(Excerpts from a dataset)

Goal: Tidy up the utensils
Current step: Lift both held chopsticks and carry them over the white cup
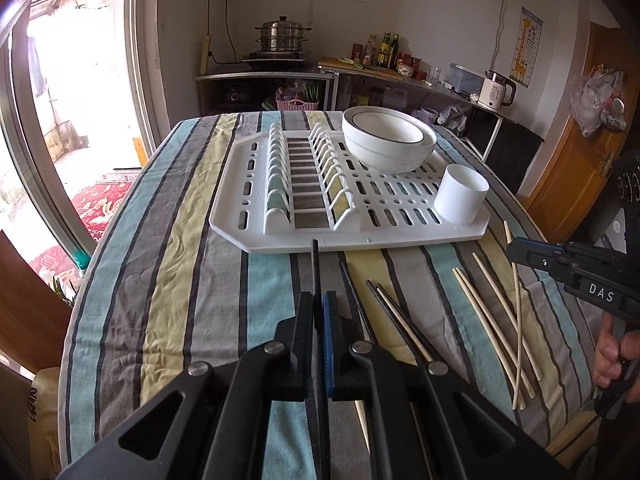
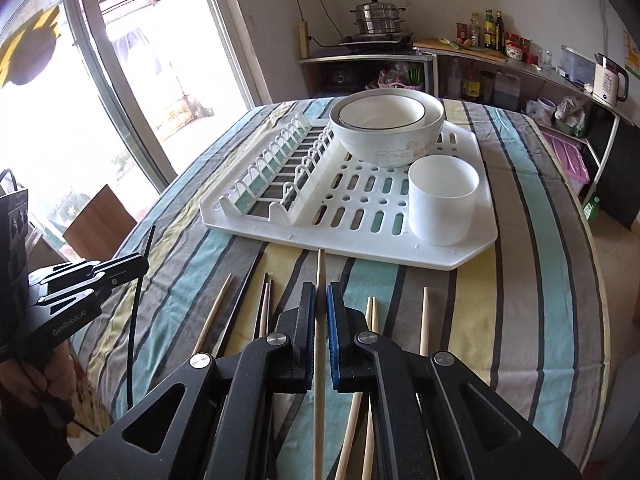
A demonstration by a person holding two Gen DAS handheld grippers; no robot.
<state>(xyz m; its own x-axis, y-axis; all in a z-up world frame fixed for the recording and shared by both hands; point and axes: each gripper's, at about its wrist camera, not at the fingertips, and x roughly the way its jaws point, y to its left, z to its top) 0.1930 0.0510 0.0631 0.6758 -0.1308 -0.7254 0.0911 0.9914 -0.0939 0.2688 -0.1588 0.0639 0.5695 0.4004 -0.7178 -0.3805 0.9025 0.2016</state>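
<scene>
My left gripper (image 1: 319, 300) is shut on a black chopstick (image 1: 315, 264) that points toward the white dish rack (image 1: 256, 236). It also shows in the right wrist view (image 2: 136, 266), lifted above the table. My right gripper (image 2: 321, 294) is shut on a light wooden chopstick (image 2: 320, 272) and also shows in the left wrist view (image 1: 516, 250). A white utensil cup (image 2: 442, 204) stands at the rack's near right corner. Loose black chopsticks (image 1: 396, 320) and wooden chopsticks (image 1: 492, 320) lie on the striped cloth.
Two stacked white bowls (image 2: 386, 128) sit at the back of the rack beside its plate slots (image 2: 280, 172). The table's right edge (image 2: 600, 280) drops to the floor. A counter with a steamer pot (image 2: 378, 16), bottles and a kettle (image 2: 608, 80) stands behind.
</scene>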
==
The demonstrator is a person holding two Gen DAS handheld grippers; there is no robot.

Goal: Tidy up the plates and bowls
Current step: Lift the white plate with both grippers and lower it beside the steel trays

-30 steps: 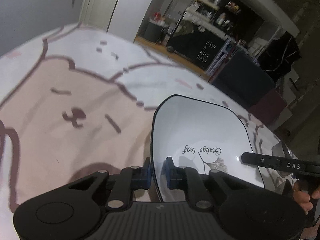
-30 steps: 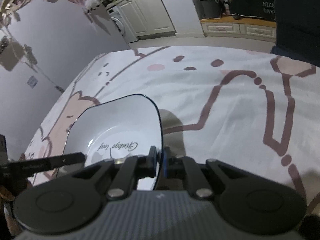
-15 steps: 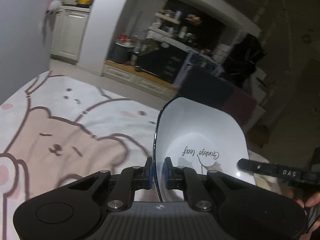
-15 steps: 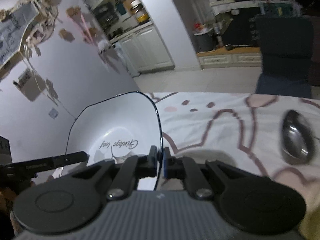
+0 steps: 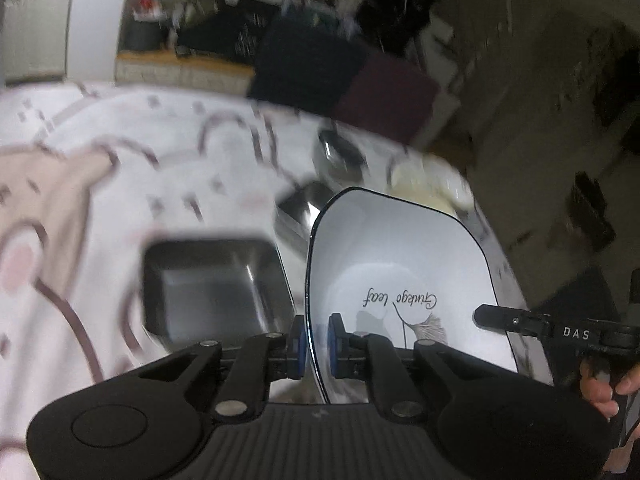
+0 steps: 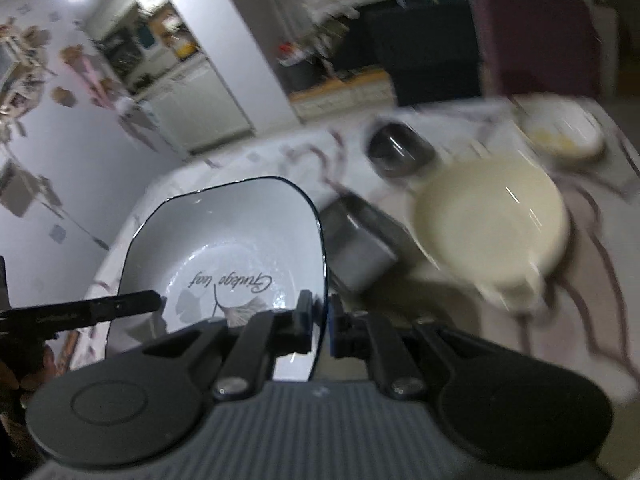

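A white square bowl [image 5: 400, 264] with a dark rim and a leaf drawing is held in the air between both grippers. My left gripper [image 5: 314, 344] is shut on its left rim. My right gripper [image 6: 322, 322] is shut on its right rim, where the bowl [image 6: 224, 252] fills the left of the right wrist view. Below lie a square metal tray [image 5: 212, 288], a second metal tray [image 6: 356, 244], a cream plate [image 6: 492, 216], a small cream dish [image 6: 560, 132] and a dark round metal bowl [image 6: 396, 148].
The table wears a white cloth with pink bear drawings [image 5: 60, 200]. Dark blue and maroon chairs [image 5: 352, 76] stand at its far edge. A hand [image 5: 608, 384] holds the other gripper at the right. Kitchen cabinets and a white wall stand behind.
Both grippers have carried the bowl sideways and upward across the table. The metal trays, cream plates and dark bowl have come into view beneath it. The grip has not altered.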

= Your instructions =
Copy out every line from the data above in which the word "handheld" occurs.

= Answer section =
A demonstration by a person holding two Gen DAS handheld grippers; no robot.
The demonstrator is a person holding two Gen DAS handheld grippers; there is no robot.

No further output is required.